待那抹青影彻底消失,米肖夏才缓缓吐出一口气,面上浮起几分侥幸。
这青鱼虽性子烈,倒非嗜杀之辈,最后不过是想在他衣袍下摆留个印记罢了。
至于米肖夏自己,起初也只是见对方身手不凡,一时兴起想过上几招。
无论如何,此番能全身而退实属运气,他不敢多留,径直朝水面升去。
“姐姐……”
方才青鱼离去前提及二字,让米肖夏心头掠过一丝疑虑。
若她真有姊妹,那位“姐姐”
的道行恐怕更在青鱼之上。
如此推想,至少是已凝丹化形的大妖……米肖夏眉头轻蹙,这条青鱼的来历,果然不简单。
浮出钱塘江时,暮色已浓。
自他与青鱼先后没入江中,岸边围观人群久候无果,渐次散去。
此刻江面波澜不惊,无人留意那道悄然上岸的身影。
至于龙虎山那两名道士,趁米肖夏缠住青鱼的间隙,早已从漩涡中挣脱,满面羞惭地匆匆遁走。

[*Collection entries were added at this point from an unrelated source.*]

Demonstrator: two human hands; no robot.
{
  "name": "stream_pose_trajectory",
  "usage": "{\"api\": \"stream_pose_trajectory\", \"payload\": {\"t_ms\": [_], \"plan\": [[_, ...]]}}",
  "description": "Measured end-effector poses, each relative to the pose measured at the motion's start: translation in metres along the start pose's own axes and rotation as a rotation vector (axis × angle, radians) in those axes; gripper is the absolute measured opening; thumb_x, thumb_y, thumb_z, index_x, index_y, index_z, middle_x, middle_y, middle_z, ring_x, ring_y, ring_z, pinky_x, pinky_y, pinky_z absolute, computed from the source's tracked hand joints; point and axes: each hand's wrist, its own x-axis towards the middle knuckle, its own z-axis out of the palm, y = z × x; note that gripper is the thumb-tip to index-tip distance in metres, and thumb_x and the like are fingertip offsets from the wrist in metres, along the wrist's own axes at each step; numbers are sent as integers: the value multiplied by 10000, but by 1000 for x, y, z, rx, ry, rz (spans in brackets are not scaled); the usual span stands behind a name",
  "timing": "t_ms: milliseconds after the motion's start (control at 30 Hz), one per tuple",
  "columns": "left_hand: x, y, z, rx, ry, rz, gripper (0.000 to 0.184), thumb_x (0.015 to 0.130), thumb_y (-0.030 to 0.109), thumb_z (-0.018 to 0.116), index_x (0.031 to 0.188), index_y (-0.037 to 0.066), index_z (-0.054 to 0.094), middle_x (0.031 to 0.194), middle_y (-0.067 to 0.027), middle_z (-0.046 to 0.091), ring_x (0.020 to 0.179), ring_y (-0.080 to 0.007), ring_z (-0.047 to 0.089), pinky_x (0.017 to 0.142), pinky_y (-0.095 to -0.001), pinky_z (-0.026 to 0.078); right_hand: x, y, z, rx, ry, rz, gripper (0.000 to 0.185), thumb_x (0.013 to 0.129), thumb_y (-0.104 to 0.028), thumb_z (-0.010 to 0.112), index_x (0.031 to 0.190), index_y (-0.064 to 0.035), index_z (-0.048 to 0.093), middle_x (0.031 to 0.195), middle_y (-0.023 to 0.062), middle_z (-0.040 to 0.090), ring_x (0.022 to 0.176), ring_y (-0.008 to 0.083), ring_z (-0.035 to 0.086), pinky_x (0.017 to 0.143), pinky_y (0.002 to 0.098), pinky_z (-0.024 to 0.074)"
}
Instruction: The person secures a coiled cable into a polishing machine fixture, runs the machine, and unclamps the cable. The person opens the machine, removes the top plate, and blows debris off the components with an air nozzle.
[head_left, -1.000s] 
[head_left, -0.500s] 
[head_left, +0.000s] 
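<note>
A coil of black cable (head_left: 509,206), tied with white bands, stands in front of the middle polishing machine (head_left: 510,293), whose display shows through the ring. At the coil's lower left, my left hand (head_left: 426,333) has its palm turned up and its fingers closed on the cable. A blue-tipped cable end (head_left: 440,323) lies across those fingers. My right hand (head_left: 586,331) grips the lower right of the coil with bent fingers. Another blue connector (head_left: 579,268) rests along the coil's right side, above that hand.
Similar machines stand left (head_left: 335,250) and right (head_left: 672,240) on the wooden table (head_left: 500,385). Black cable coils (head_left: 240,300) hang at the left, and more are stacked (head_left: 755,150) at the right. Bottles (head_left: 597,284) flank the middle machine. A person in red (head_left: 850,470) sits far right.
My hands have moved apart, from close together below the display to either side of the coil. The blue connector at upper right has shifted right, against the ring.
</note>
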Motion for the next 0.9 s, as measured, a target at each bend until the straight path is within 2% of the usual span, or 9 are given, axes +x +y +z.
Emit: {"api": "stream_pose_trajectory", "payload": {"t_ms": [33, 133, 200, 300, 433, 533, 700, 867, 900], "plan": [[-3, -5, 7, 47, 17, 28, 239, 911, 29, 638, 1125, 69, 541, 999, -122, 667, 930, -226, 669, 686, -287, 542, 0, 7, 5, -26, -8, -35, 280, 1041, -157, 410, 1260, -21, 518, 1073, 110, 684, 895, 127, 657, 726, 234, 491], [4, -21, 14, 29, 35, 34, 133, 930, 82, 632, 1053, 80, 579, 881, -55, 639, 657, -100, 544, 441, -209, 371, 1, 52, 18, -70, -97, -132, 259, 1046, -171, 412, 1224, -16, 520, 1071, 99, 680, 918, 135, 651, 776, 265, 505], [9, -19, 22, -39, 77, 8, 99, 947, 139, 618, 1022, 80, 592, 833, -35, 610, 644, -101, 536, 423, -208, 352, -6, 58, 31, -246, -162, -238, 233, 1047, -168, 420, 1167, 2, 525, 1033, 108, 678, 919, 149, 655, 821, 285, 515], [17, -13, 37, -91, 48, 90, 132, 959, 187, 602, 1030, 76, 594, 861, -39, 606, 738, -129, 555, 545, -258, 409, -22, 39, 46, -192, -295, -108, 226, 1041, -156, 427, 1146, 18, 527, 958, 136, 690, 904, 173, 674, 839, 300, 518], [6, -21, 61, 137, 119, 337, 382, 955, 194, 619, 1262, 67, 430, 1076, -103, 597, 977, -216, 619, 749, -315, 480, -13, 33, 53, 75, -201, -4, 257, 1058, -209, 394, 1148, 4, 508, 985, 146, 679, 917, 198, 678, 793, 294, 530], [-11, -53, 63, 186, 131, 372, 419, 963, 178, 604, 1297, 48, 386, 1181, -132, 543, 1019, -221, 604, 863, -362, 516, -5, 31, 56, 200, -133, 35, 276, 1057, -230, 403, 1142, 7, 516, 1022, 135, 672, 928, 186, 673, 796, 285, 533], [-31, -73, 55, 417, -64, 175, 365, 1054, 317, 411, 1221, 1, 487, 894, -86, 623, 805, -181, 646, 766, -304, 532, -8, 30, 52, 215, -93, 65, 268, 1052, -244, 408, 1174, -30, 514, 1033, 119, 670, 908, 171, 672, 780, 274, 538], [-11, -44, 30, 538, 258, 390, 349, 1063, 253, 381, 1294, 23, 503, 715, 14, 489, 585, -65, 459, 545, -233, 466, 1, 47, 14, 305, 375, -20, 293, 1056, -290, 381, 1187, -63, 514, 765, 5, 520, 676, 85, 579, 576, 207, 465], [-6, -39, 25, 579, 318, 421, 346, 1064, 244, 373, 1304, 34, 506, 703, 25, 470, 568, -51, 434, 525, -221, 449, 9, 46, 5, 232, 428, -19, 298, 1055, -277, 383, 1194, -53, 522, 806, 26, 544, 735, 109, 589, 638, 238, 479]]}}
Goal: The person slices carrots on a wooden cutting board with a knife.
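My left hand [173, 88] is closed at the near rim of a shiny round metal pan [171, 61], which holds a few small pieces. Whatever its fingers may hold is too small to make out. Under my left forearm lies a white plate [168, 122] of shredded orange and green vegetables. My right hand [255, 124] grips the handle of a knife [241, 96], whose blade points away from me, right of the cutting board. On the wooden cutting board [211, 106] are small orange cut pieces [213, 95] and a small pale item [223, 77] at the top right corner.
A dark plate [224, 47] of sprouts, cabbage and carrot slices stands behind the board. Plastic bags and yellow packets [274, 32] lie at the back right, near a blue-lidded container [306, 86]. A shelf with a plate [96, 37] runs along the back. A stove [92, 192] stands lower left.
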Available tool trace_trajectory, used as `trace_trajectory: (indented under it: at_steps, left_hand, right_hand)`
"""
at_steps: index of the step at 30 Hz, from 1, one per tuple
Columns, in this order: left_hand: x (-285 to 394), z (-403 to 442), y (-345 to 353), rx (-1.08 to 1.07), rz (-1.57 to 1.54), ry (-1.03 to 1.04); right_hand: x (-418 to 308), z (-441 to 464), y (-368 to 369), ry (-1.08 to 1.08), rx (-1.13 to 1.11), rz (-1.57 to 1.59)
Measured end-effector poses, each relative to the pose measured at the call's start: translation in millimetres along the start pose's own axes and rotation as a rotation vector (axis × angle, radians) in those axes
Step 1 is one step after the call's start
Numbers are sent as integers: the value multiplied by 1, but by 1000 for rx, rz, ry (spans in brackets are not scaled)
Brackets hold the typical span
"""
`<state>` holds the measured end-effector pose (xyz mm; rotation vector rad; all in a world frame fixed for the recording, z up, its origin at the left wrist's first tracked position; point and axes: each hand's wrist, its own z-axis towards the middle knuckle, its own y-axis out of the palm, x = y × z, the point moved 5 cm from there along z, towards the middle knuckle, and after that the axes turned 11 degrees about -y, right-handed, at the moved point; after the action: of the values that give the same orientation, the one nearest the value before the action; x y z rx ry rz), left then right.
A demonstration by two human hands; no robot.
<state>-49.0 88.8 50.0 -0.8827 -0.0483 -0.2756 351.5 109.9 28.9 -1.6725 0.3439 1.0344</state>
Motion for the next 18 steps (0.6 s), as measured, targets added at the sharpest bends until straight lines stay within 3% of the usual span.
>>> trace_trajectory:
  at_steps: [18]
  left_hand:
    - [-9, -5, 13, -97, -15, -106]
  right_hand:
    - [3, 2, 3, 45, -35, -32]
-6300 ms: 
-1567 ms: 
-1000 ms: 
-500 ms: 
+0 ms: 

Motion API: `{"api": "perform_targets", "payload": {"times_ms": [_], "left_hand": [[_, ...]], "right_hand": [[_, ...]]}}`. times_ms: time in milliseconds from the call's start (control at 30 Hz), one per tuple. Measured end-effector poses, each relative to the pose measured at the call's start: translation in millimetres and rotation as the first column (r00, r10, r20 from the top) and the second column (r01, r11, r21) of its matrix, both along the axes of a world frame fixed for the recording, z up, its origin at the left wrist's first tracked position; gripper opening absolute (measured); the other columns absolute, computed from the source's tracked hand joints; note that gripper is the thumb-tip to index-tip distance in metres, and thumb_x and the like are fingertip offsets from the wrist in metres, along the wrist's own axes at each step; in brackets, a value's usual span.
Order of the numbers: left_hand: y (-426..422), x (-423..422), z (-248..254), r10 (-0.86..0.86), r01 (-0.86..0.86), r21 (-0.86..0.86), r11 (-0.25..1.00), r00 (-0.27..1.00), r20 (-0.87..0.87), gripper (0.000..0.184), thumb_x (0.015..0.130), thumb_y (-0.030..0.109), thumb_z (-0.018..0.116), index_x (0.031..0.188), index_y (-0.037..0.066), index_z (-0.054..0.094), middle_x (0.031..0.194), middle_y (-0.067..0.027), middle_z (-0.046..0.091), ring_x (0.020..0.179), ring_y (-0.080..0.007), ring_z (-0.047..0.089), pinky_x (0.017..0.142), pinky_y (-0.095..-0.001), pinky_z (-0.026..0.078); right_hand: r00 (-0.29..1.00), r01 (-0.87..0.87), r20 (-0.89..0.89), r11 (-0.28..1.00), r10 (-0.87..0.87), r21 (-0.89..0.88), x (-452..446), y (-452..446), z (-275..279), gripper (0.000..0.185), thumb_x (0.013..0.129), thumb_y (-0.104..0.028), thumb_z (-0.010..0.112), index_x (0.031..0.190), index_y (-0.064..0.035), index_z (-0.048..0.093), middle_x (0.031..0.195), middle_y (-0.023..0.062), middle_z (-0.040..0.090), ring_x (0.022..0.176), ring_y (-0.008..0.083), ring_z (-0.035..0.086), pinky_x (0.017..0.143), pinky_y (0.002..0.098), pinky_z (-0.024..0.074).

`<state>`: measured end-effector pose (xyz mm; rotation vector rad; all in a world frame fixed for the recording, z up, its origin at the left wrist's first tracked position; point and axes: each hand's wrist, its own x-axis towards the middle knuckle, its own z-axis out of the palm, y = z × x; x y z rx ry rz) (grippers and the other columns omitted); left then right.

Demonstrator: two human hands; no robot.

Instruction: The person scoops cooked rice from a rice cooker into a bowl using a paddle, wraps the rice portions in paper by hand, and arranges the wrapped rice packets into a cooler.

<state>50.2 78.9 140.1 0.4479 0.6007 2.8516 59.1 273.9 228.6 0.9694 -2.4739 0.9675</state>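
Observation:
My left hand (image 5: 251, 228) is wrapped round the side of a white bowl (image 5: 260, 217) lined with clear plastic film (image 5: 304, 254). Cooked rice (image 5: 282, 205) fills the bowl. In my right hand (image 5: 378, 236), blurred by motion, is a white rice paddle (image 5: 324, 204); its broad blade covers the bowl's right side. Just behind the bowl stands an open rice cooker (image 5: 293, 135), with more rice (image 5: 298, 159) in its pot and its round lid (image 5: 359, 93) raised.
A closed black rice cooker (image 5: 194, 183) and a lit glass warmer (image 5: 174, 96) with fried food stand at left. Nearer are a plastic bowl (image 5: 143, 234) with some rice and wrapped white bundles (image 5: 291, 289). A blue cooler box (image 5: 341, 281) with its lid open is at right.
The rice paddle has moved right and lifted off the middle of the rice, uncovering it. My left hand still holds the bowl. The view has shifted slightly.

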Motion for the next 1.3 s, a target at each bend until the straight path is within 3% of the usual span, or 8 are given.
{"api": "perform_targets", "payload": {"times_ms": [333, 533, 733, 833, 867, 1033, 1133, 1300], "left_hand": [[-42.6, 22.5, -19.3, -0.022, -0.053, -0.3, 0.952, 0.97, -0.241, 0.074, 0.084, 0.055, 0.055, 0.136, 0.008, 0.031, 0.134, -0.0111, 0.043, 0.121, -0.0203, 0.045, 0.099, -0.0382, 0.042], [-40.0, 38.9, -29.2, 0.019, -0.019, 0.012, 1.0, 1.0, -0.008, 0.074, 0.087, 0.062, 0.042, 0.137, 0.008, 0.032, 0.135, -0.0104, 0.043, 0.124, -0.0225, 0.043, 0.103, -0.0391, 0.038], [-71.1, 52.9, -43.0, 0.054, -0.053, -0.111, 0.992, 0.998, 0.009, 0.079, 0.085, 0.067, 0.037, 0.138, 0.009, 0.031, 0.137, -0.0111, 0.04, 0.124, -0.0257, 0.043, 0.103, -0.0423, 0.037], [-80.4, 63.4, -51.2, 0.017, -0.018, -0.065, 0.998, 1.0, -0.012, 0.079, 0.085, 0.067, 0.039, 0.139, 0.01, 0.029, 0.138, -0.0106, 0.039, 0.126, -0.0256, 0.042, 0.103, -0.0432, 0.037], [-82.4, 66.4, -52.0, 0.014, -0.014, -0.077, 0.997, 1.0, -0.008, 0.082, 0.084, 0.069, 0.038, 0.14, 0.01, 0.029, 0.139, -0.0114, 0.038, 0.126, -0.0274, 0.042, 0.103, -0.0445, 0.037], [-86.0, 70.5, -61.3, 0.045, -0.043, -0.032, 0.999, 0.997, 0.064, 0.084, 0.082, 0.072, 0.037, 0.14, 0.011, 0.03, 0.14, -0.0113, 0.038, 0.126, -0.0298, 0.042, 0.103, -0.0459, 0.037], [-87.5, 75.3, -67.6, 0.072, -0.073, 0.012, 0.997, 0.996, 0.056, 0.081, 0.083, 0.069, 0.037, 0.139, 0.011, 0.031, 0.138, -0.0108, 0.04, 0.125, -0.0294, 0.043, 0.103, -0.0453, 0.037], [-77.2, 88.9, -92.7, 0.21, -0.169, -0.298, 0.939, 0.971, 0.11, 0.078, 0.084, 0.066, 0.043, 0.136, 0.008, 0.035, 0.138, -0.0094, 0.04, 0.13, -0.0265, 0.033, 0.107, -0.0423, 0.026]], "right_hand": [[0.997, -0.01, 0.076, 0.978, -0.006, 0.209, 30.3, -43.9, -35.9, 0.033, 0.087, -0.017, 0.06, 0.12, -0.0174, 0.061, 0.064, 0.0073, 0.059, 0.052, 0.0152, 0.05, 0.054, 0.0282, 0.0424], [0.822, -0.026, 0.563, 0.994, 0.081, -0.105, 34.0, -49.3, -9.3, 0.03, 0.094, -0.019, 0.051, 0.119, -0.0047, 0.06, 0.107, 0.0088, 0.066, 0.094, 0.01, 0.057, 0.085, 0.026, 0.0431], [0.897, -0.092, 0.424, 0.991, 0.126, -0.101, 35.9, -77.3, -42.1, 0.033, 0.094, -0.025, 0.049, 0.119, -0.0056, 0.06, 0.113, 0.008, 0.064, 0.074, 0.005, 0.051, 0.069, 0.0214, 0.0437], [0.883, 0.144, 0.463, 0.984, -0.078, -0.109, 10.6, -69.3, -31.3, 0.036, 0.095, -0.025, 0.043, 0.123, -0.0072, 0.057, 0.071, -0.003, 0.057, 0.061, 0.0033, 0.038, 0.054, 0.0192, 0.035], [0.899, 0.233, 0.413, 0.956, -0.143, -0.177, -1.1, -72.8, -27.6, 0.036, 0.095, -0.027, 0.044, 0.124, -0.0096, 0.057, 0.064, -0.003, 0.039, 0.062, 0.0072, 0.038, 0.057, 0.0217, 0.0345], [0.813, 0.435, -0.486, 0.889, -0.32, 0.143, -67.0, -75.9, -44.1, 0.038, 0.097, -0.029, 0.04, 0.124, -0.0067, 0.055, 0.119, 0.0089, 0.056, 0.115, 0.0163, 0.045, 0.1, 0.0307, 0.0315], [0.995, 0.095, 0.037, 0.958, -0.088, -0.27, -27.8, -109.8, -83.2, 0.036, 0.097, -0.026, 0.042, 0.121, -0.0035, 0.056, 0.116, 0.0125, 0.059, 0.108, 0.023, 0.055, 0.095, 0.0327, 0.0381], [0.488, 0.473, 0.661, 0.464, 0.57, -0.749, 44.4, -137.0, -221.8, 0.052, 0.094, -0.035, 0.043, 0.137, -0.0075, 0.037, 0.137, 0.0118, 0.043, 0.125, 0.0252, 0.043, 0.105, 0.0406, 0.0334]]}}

夜色渐深,衣衫尽湿,连身侧黑驹都嫌弃地打了个响鼻,不肯让他直接上鞍。
米肖夏索性暂不折返府衙,打算在附近寻一处客栈,先更衣整顿。
“不如去长春寺一趟。”
他忽然想起春娘近日正在钱塘县,正好可探问长春教近况。
一个时辰后,钱塘县长春寺僻静厢房内。
米肖夏沐浴更衣完毕,正用着素斋,春娘与丑奴垂手立于桌前。
长春教扩张迅猛,人手紧缺,米肖夏便将丑奴暂调至春娘身旁协理。
“眼下情形如何?”
米肖夏执箸用餐,语气平淡。
“回主人,诸事尚稳,只是近来……遇了些阻滞。”
春娘偷眼觑他神色,低声续道,“咱们的势力愈广,与各宗派的摩擦也愈多。
别家尚可周旋,唯独龙虎山……难以应付。”
她细细禀报近来种种,米肖夏静听不语,待碗箸放下,春娘也恰好言毕。
“龙虎山……”
米肖夏指尖轻叩桌沿,沉吟不语。
龙虎山执江南道道教牛耳,亦为正道领袖,本就与长春教势同水火。
更紧要的是,龙虎山站在李世民那侧,而长春教眼下受李建成扶持,彼此更是剑拔弩张。
起初长春教尚显微末,龙虎山自持身份未曾理会。
然而随着这股新兴势力如野火般蔓延,终究触动了那座千年道统的神经。
自上月起,明里暗里的压制便如影随形。